Well, for one, a lot of extensions are supported on a number of cards (ex : multitexturing). It’s the same issue as MMX, SSE or 3DNow. Using them makes the code faster but less portable. If you’re building an application that is supposed to run on a wide range of machines, then you can use standard GL only or use extensions for specific problems with a second branch when the extension isn’t supported (you can query that at runtime). Where I work, most of the time our applications are targeted to specific graphic cards so we can use all the extensions available.

Thank you Olive for the clarification. Anyway, I still wonder if we are going back to the old days, when the programer had to detect the hardware and let his code accomodate to this hardware. One of the benefits of modern operating systems is to isolate you from hardware so that you can write independently from it. OpenGL came to bridge the gap between different platforms when rendering graphics, but extensions and different hardware vendors seem to widen this gap!

Well, it’s just a thought

[This message has been edited by softland_gh (edited 12-22-2000).]

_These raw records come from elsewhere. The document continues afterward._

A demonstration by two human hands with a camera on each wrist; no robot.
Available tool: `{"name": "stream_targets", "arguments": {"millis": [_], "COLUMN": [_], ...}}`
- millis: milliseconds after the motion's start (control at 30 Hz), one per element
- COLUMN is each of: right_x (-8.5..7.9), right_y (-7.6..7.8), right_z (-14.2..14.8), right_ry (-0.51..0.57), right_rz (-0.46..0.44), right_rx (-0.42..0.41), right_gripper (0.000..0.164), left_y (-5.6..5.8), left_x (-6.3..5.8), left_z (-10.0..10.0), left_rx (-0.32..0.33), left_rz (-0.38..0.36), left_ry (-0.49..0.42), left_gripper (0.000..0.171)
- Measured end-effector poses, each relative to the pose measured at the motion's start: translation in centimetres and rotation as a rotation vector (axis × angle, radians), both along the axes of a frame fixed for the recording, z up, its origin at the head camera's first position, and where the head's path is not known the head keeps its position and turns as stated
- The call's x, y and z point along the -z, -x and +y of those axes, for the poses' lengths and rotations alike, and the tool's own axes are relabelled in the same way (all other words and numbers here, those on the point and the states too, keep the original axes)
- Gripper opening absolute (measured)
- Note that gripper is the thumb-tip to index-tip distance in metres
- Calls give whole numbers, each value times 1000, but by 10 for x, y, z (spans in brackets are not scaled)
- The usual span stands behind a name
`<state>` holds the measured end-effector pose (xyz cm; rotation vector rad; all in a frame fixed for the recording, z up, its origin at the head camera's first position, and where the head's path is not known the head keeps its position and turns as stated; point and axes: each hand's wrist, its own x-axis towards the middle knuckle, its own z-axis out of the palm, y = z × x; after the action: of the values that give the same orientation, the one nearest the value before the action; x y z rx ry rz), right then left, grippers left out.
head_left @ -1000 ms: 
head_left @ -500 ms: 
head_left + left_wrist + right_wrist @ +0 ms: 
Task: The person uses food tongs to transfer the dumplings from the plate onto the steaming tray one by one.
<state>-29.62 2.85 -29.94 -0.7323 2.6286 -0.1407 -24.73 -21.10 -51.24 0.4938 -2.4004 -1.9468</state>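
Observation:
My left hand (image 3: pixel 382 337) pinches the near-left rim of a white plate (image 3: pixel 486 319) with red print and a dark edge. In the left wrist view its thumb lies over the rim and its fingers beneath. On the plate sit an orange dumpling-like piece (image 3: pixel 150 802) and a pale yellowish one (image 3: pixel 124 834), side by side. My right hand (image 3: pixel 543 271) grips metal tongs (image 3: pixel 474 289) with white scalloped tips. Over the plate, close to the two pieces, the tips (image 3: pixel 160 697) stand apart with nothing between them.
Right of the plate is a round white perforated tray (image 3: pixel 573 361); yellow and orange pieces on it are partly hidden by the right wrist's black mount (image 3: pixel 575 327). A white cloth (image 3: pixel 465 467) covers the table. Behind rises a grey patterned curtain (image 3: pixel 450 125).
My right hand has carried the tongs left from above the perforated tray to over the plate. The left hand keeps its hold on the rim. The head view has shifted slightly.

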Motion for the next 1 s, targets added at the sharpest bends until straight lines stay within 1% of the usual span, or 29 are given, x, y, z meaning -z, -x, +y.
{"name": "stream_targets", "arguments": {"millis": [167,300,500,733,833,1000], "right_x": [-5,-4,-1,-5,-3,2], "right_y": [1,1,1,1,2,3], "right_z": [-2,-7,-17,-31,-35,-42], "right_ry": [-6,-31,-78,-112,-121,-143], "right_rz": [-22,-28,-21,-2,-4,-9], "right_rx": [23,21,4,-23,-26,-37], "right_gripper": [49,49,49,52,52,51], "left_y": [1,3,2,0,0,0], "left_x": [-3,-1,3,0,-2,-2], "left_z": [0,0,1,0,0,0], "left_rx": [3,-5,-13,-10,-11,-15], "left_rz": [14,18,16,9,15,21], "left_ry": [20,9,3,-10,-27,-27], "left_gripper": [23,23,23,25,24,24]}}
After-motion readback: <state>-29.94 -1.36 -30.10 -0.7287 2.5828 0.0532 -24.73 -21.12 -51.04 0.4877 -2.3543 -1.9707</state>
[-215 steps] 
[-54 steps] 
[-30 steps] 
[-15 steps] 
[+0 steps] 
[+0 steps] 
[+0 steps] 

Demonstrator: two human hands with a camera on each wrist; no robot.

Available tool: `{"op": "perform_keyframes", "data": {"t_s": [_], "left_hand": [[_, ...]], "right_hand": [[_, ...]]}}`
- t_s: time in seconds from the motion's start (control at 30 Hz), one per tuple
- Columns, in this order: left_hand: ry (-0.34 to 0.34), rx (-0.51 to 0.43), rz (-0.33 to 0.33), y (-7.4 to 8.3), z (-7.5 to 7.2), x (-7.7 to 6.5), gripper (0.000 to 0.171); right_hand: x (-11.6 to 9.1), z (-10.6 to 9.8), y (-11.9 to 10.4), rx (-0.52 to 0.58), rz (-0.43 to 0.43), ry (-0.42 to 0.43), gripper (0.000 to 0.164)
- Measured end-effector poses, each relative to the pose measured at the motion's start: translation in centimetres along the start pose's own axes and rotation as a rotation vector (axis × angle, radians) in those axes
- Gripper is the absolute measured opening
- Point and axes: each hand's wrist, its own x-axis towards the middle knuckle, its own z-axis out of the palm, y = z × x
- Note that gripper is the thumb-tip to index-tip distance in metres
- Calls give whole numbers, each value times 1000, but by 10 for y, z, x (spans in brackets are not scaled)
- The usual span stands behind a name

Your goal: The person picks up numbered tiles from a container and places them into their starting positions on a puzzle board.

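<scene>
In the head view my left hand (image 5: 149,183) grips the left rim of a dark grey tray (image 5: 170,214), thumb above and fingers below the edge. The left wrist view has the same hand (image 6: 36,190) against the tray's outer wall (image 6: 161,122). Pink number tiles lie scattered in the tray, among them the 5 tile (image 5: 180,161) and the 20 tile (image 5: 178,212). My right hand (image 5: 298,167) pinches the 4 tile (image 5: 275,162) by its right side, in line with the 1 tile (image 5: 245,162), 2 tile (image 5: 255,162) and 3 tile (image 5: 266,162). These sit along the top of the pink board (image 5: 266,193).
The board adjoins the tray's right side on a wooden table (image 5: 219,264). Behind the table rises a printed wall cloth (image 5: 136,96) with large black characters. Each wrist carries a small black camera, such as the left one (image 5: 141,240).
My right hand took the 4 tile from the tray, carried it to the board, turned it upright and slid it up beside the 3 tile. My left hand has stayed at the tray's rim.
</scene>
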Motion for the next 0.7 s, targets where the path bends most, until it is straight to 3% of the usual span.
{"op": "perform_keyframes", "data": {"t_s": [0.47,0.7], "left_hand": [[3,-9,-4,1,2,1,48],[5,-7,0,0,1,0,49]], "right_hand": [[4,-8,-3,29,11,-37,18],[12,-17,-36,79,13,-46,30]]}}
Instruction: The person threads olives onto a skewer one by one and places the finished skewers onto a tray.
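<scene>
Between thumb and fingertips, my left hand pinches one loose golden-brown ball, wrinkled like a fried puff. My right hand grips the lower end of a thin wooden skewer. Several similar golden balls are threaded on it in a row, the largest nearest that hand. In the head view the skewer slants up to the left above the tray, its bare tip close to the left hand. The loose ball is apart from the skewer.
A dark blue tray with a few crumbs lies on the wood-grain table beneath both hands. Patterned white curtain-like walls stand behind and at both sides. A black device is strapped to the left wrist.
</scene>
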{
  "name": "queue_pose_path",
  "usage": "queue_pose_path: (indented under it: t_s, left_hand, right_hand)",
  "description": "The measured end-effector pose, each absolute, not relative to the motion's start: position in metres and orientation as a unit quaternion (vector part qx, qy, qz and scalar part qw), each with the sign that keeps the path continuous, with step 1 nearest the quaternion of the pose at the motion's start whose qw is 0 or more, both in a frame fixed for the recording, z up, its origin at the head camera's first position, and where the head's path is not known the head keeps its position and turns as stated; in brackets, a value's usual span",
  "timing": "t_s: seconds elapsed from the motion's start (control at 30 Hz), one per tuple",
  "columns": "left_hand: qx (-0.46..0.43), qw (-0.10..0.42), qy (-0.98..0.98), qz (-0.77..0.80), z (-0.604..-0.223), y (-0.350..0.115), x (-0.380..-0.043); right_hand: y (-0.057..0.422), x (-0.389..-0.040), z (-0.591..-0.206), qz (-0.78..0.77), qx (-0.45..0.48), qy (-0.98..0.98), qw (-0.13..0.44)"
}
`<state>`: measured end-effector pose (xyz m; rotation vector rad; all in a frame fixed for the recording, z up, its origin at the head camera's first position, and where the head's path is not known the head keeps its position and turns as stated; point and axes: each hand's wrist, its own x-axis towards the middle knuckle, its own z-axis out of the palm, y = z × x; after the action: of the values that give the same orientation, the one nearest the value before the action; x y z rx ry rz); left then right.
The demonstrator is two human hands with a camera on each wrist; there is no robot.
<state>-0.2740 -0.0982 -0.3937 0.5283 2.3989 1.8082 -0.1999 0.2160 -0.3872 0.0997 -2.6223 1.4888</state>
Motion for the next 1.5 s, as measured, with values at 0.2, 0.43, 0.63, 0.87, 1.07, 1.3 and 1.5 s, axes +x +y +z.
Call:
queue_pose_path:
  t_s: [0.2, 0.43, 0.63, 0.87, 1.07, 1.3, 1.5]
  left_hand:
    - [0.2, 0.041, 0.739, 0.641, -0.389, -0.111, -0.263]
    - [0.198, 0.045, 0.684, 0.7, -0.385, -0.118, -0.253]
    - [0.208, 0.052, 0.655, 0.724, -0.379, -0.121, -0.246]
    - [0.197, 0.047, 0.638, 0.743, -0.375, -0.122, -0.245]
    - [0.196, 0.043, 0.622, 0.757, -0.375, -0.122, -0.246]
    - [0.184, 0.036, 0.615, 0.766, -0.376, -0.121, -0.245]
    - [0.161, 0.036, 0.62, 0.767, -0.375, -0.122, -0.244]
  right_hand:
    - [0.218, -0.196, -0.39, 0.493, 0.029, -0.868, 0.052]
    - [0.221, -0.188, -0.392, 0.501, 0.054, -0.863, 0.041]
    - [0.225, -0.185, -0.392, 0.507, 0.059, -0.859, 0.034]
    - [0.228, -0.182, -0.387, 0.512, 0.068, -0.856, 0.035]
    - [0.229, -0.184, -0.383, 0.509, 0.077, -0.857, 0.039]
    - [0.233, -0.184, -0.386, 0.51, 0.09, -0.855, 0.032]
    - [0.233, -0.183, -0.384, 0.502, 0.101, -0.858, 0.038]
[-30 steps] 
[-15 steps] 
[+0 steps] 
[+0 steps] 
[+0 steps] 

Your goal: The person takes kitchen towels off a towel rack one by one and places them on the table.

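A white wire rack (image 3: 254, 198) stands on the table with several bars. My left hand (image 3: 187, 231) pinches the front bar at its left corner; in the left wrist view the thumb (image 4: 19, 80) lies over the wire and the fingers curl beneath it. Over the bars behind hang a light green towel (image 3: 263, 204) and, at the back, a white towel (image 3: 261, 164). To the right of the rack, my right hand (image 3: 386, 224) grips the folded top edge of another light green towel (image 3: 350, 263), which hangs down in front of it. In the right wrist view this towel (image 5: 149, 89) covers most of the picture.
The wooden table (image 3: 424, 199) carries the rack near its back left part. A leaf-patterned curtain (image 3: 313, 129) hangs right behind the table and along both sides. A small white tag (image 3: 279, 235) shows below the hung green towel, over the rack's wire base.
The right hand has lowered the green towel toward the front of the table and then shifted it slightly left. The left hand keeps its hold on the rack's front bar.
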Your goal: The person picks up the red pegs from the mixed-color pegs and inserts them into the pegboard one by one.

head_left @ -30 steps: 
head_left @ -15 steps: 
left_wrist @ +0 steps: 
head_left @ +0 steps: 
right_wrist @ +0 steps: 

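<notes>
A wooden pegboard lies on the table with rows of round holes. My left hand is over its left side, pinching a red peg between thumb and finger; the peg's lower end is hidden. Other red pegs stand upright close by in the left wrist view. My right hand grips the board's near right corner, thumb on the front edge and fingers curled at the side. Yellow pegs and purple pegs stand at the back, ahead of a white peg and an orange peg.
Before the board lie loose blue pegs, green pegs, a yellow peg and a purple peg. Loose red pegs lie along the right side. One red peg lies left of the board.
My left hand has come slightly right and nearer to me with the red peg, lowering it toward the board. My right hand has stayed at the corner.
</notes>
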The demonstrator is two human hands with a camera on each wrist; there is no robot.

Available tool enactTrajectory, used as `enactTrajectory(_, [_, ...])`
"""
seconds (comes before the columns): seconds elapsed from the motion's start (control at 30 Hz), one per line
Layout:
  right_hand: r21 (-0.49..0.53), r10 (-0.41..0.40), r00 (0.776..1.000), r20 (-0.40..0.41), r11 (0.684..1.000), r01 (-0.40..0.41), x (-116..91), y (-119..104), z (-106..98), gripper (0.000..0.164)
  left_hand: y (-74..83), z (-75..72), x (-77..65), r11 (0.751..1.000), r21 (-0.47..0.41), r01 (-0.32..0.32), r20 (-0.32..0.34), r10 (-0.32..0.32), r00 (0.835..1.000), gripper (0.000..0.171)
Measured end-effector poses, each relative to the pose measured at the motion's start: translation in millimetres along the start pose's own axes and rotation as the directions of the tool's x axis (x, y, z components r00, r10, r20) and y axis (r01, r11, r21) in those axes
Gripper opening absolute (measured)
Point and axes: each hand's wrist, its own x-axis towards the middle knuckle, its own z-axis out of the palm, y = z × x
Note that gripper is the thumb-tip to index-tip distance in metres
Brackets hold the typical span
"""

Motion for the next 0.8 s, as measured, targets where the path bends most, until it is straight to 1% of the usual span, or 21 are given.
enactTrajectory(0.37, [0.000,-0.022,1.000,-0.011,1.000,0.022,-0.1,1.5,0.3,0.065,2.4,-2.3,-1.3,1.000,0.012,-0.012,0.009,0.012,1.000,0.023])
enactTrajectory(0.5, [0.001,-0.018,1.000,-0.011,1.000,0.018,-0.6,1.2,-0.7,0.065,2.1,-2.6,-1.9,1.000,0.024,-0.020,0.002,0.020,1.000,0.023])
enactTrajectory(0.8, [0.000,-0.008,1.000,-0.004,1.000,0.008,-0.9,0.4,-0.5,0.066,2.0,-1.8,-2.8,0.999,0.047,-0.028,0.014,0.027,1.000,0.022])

I think it’s pretty clear that the benefits of extensions massively outweigh the disadvantages.

Extensions are what make OpenGL work.

If it was up to the ARB to improve OpenGL, the API would never advance. The ARB is a committee, and committees are not particularly efficient, so it has (wisely) taken the role of focusing more on ratifying existing extensions than on creating new ones from scratch.

Many extensions are cross-vendor. All EXT extensions are, and many extensions that have single-vendor names have been implemented by multiple vendors. The recent addition of ARB extensions even means that some extensions are considered important enough to be official parts of the API (if in spirit only).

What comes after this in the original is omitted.